- **What is needed**: Set down exactly the lines that run from the one containing "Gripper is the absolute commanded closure" to the end of the material below, both included, without pictures.

- **Task input**:

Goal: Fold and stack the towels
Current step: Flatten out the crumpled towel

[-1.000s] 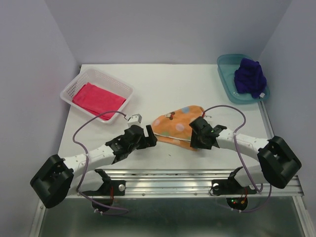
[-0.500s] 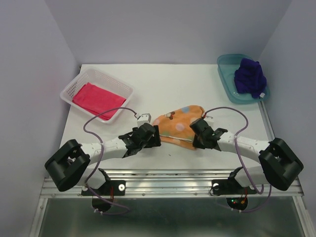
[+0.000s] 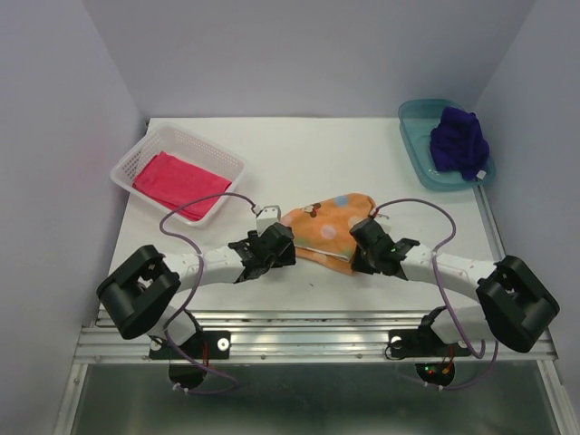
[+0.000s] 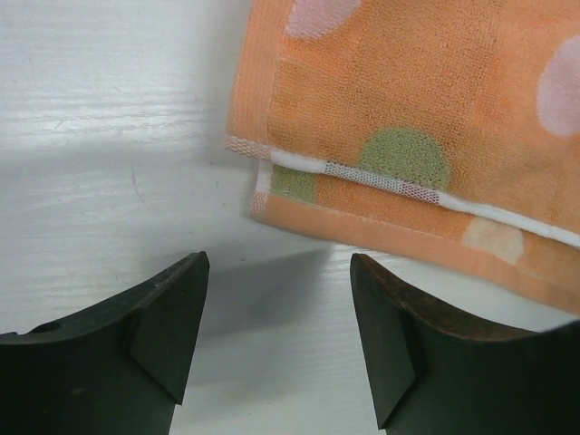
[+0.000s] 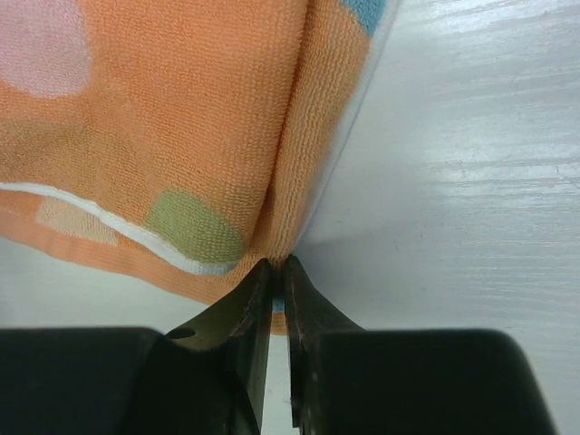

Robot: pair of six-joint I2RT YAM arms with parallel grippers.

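Now, one pink towel (image 3: 179,178), one purple towel (image 3: 458,140); right claw (image 5: 272,267) pinches one orange towel (image 5: 181,136), left claw (image 4: 276,290) gapes.

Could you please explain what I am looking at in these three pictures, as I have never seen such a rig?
Two robot arms are bolted at the near edge of a white table. The wide picture looks down from above; the two close-ups come from cameras on each wrist. The right pincer is shut on an edge of the orange dotted towel; the left pincer stands open beside it. A pink towel lies in a white basket, a purple towel in a teal tray.
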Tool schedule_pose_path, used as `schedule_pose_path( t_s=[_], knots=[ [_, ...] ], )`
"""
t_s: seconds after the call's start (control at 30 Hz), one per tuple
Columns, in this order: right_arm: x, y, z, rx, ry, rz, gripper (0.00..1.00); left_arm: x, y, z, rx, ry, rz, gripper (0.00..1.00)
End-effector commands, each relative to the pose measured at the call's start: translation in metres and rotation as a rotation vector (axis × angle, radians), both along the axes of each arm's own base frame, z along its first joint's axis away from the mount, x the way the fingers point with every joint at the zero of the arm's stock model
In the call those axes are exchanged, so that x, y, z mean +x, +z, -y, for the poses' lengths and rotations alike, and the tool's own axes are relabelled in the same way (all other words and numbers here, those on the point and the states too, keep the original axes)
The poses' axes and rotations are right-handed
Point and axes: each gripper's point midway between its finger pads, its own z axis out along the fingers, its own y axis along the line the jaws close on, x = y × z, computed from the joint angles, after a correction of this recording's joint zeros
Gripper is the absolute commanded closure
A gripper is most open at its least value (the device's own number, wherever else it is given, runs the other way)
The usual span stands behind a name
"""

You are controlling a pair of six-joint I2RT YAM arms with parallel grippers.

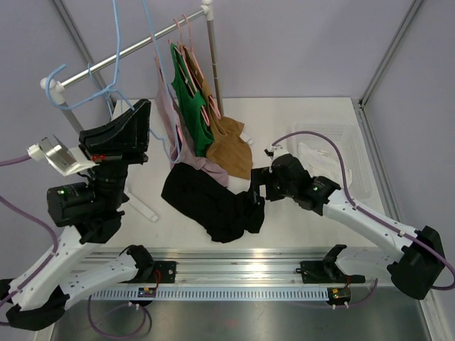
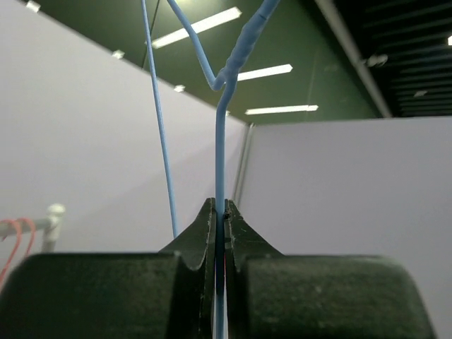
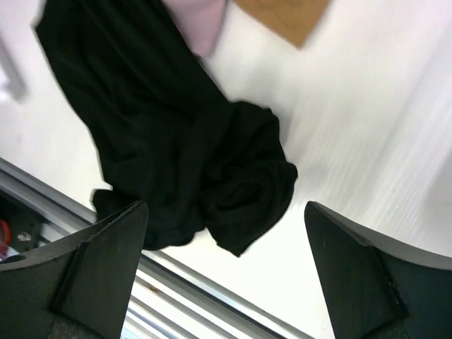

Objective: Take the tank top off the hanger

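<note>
The black tank top (image 1: 210, 199) lies crumpled on the white table, off the hanger; it also shows in the right wrist view (image 3: 176, 141). My left gripper (image 1: 142, 108) is raised at the left and shut on the thin blue wire of the light-blue hanger (image 1: 116, 42). In the left wrist view the jaws (image 2: 219, 208) pinch the hanger wire (image 2: 219, 155), which runs straight up between them. My right gripper (image 1: 257, 186) hovers just above the tank top's right end, open and empty, with its fingers (image 3: 106, 254) spread wide.
A clothes rail (image 1: 135, 46) on a post (image 1: 211, 64) carries pink hangers with a green top (image 1: 190, 106), a brown garment (image 1: 231, 145) and a pink one (image 1: 169, 114). A clear tray (image 1: 341, 153) sits at the right. A metal rail (image 1: 234, 259) runs along the near edge.
</note>
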Motion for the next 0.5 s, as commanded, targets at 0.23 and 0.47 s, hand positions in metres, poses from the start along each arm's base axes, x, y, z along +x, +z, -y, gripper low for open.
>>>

- **Response**:
Gripper is the absolute commanded closure
A gripper is most open at its least value (the device's own number, wherever else it is given, runs the other way)
The usual span stands behind a name
"""

You are controlling a pair of six-joint I2RT YAM arms with parallel grippers.


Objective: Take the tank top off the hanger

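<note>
The black tank top (image 1: 210, 199) lies crumpled on the white table, off the hanger; it also shows in the right wrist view (image 3: 176, 141). My left gripper (image 1: 142, 108) is raised at the left and shut on the thin blue wire of the light-blue hanger (image 1: 116, 42). In the left wrist view the jaws (image 2: 219, 208) pinch the hanger wire (image 2: 219, 155), which runs straight up between them. My right gripper (image 1: 257, 186) hovers just above the tank top's right end, open and empty, with its fingers (image 3: 106, 254) spread wide.
A clothes rail (image 1: 135, 46) on a post (image 1: 211, 64) carries pink hangers with a green top (image 1: 190, 106), a brown garment (image 1: 231, 145) and a pink one (image 1: 169, 114). A clear tray (image 1: 341, 153) sits at the right. A metal rail (image 1: 234, 259) runs along the near edge.
</note>
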Motion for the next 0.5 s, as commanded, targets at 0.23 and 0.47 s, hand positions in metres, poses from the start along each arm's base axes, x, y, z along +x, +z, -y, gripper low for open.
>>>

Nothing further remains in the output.